**INSTRUCTIONS FOR THE TASK**.
Every line with "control" in it should be copied from the data.
──────────────────────────────
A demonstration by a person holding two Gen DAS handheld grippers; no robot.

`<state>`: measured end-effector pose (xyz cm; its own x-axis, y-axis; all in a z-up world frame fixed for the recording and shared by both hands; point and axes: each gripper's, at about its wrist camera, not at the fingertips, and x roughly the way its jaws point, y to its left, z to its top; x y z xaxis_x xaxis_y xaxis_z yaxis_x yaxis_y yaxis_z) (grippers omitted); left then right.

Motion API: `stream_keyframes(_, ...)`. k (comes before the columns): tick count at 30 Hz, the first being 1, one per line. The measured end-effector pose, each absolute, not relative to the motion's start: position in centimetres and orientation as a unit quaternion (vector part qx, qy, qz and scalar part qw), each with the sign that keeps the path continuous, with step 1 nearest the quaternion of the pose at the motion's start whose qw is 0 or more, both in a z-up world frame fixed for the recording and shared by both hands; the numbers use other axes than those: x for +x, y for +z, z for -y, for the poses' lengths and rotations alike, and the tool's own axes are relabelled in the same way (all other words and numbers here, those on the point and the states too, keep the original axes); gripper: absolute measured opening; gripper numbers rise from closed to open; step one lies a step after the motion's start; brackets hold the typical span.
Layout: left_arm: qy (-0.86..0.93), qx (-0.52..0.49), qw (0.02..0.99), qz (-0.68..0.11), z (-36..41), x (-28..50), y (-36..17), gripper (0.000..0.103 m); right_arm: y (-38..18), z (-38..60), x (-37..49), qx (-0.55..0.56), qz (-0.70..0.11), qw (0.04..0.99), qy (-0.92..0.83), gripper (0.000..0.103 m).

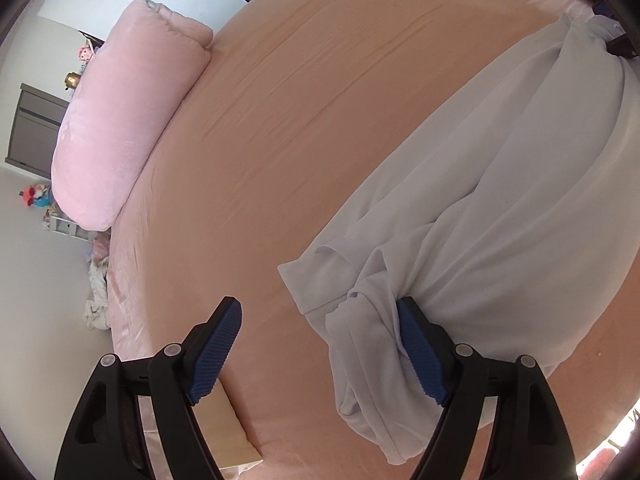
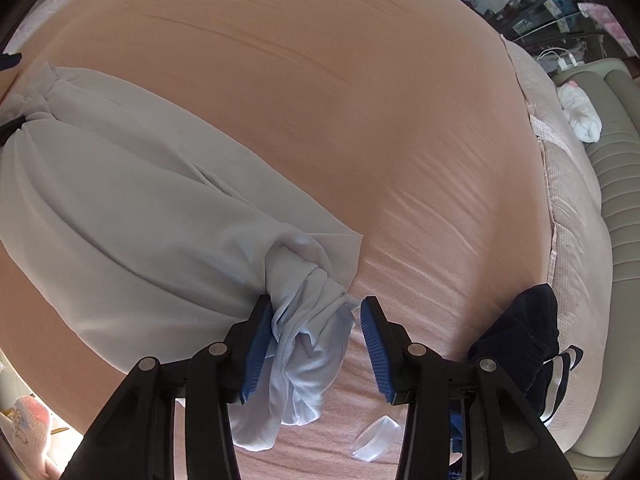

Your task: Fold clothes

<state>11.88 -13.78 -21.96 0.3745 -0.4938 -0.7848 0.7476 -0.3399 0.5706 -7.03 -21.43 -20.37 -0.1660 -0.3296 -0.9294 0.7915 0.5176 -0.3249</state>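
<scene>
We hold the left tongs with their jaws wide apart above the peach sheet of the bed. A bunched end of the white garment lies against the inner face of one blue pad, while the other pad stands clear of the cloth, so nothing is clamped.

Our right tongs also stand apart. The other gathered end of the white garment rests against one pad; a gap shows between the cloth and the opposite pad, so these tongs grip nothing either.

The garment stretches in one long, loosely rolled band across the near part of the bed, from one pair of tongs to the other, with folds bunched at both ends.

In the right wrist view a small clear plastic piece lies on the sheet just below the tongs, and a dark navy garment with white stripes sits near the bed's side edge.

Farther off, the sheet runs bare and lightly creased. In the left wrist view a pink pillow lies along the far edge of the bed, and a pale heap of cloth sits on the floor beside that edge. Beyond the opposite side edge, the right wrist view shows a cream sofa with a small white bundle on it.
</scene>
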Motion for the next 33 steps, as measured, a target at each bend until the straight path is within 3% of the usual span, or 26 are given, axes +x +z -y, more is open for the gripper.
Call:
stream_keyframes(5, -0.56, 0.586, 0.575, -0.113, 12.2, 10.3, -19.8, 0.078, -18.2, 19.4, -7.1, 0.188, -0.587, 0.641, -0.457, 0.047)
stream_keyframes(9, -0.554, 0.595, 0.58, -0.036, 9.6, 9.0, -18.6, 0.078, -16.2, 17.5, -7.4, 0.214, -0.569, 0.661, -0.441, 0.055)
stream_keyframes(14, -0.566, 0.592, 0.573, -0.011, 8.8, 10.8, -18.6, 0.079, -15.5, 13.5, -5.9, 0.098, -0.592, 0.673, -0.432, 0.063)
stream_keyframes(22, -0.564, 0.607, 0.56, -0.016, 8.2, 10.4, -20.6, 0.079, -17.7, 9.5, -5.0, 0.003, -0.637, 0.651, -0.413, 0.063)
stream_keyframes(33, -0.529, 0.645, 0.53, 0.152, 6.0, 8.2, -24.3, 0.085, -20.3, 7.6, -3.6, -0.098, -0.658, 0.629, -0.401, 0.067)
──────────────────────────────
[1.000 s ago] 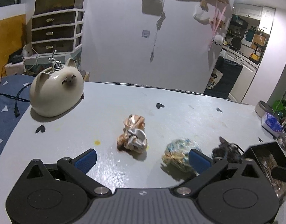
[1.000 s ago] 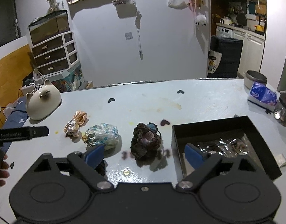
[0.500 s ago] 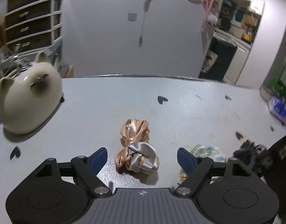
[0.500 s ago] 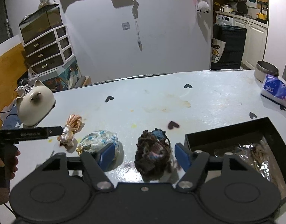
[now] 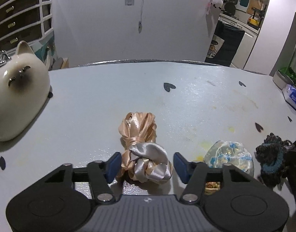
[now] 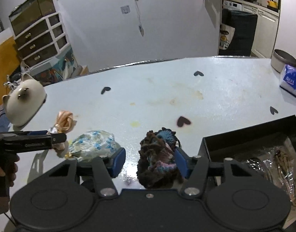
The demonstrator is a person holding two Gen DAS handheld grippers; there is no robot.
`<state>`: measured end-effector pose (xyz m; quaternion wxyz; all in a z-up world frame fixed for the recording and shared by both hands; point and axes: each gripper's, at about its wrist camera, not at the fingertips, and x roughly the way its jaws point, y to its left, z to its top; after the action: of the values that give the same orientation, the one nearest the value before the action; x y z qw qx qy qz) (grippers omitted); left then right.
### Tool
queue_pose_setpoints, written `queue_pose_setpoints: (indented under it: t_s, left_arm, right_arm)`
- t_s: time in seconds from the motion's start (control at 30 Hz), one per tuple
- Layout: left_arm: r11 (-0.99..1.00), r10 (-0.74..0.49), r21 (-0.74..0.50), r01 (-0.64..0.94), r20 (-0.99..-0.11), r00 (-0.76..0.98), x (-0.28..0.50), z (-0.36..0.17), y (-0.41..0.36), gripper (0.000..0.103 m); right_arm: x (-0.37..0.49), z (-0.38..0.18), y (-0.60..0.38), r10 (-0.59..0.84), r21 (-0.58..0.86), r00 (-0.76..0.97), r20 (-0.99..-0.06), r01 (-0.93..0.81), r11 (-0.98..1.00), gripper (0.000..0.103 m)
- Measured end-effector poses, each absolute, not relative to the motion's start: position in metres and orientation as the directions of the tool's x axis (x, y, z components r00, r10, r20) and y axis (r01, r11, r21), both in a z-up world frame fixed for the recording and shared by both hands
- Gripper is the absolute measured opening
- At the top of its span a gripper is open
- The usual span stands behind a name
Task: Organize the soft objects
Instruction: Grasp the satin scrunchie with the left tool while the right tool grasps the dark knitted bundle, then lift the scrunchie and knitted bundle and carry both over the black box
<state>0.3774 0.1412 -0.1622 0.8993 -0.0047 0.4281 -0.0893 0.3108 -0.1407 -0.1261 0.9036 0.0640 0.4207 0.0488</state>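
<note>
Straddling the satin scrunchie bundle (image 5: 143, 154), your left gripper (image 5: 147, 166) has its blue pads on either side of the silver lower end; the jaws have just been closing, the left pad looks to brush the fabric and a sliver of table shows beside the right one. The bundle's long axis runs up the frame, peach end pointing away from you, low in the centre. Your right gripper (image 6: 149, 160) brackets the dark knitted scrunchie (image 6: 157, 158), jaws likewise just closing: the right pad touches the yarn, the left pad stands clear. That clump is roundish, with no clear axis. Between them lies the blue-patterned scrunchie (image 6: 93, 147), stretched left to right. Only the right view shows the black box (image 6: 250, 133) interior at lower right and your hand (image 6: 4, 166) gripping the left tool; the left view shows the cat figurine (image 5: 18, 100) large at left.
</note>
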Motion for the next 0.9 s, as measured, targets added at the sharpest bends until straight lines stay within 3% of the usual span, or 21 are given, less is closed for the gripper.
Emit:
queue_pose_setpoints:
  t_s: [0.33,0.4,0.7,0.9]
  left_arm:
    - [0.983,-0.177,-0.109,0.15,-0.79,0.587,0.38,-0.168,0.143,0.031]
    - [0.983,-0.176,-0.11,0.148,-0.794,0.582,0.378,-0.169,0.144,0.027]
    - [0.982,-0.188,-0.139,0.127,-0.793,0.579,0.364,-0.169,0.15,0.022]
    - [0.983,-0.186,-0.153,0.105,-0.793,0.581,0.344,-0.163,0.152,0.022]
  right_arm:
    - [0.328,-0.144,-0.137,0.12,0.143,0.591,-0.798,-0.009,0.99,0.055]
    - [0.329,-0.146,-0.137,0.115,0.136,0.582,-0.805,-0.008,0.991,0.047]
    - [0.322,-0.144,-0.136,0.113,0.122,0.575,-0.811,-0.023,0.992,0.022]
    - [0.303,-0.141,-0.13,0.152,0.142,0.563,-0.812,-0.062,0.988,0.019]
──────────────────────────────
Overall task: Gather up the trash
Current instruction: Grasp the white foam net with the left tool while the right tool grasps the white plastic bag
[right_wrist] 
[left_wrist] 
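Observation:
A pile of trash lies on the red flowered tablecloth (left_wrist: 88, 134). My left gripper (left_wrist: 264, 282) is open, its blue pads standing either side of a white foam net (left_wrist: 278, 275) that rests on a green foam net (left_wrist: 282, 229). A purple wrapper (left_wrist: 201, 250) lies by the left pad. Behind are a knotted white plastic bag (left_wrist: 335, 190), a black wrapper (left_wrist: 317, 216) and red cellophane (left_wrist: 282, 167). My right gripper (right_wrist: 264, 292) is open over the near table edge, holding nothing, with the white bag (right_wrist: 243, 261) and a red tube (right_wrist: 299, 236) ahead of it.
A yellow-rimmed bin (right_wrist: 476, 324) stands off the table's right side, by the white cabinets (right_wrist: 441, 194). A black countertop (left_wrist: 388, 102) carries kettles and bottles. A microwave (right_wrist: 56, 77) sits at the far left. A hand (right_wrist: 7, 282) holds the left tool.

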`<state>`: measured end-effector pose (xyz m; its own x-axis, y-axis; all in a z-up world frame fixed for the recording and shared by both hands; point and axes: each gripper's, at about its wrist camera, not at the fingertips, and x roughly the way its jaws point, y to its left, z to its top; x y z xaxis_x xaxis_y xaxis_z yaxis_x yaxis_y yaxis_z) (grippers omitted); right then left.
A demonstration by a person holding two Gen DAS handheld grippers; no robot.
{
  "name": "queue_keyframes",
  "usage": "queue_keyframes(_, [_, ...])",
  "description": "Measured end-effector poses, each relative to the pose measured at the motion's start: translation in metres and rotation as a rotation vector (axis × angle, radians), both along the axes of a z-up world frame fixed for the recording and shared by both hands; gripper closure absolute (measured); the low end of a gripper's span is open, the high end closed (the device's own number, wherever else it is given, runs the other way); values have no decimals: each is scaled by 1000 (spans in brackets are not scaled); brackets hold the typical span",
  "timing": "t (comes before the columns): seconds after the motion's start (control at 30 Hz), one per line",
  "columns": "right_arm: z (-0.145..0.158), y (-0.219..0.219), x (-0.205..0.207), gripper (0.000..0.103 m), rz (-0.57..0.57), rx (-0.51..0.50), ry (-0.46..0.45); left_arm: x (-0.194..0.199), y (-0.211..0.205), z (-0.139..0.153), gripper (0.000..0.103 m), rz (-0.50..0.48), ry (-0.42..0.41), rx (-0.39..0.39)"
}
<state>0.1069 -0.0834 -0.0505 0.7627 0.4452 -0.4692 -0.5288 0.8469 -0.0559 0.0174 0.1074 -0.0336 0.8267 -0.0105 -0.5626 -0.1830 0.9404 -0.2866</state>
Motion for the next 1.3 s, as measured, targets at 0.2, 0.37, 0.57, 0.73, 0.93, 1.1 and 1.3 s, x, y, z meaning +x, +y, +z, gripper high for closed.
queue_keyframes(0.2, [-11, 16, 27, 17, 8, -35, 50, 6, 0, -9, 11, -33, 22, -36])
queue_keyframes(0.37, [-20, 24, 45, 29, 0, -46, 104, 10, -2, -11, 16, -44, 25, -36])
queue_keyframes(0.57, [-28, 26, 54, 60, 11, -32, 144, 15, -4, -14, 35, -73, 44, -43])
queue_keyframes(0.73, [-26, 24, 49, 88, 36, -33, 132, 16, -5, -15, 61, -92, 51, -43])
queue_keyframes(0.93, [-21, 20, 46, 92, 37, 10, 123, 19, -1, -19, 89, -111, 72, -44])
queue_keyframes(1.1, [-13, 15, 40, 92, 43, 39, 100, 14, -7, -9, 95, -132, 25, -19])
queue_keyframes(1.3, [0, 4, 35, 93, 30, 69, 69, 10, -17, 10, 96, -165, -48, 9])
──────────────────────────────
**EXERCISE RESPONSE**.
- t_s: time in seconds from the motion's start (control at 30 Hz), one per tuple
  "timing": "t (comes before the columns): seconds after the motion's start (control at 30 Hz), one per line",

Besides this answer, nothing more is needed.